Familles inquiètes

Plus de deux millions d’enfants en Belgique touchent des allocations familiales. Il s’agit d’un des plus beaux gestes de solidarité.

Familles inquiètes
Nathanaël Jacqmin ©EdA - Jacques Duchateau

Solidarité entre des personnes qui ont des enfants et celles qui n’en ont pas. Solidarité entre les riches et les pauvres, puisque les cotisations payées sont proportionnelles aux revenus et permettent à chaque enfant de bénéficier du même montant.

Pour quelques mois, cette solidarité est encore Nord/ Sud. Un petit flamand reçoit la même somme qu’un petit wallon.
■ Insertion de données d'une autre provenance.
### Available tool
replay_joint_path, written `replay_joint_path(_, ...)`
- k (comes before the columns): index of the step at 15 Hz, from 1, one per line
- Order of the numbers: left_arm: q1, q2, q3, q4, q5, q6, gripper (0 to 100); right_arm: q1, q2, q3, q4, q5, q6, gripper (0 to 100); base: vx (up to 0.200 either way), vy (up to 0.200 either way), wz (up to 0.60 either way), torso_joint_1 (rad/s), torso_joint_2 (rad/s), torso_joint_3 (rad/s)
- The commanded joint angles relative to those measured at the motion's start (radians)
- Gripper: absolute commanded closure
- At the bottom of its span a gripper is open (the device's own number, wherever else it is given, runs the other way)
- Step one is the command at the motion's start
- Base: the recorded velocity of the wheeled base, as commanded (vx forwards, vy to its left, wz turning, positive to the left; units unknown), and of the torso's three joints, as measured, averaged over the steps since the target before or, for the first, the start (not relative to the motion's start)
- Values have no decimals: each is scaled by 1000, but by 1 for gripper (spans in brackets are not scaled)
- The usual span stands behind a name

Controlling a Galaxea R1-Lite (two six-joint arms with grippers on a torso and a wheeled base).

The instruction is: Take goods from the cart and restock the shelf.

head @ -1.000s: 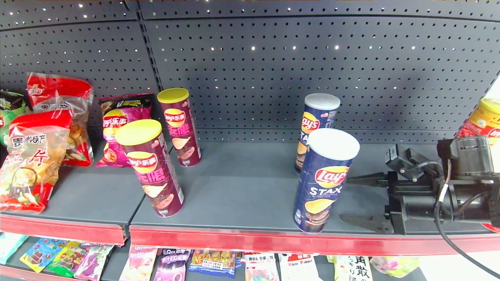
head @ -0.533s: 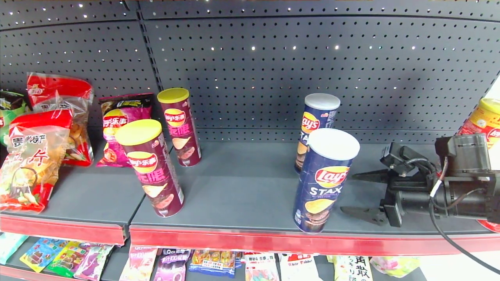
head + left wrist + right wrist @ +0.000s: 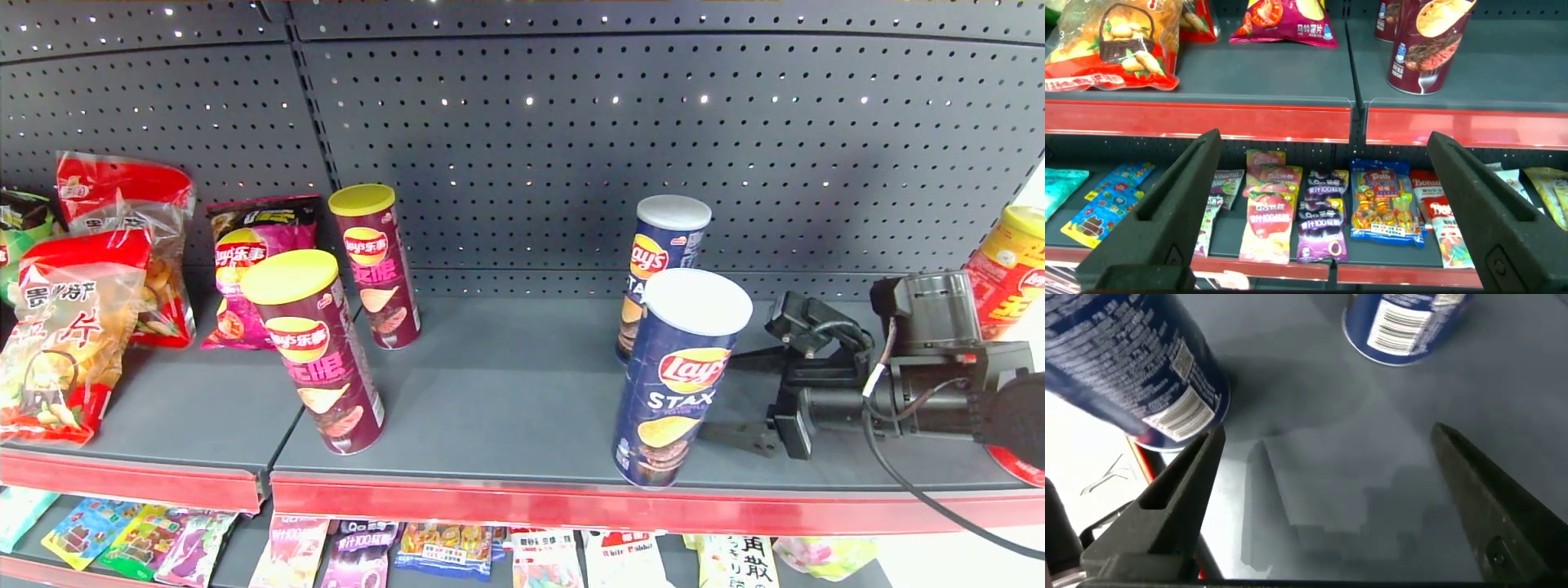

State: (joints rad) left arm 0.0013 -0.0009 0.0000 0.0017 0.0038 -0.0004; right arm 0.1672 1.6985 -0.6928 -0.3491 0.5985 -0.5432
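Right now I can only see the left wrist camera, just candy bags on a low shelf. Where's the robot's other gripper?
Observer: The right gripper is on the upper shelf. It is open, just to the right of the front blue can.
Operator: Is it holding that can?
Observer: No. Its fingers lie beside the can, not around it, with bare shelf between them. I can't tell if one tip touches it.
Operator: Are there more blue cans?
Observer: One more. The rear blue can stands upright right behind the front one.
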Motion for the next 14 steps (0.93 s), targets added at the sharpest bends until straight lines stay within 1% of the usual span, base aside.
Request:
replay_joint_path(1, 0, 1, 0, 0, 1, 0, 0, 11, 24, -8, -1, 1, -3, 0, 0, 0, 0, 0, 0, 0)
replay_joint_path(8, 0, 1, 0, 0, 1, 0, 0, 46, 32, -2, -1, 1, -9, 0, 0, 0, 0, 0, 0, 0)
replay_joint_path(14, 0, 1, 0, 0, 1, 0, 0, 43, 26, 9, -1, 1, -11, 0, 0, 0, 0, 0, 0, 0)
On sait que ce ne sera plus forcément le cas après le 1er juillet 2014 puisque les Communautés seront alors compétentes pour la gestion et l’octroi des allocations familiales.

Ce transfert est un moment symboliquement crucial pour notre système social reconnu pour sa qualité, son efficacité et son accessibilité.

Si ces allocations constituent un élément substantiel aux revenus des familles, elles sont aussi une marque de soutien à la parentalité. Une reconnaissance pour ceux et celles qui tous les jours accompagnent leurs enfants à grandir et à s’épanouir.

Confier les allocations familiales aux Communautés ne se limite donc pas à un «simple » transfert d’argent, même s’il s’agit du volet le plus plantureux de la sixième réforme de l’État (6,4 milliards d’euros).

Or, le 1erjuillet 2014, c’est bientôt. Et il reste du pain sur la planche comme le rappelle l’UCM (lire en page 5). Nos parlementaires ont voté à la va-vite, au moment de l’annonce de l’abdication royale, la plus importante des réformes avant de se mettre en vacances. Avec des questions en suspens. Certaines entités fédérées ont-elles l’intention de modifier le montant des allocations? Vont-elles imposer leurs propres structures pour le payement? Qui va traiter les dossiers transfrontaliers (47 000 enfants concernés)? Et puis surtout, peut-on nous assurer que cette période transitoire se fera sans interruption de paiement? Car le timing imposé va forcer les acteurs politiques à agir dans la précipitation et donc créer des risques inutiles pour les familles. Jusqu’à présent, sauf rarissimes exceptions, les montants exacts sont versés à temps et à heure. C’est l’essentiel. Et il ne faudrait pas qu’un retard, un recours, un cafouillage, un couac ou un bug, ne vienne plonger des familles entières dans la précarité.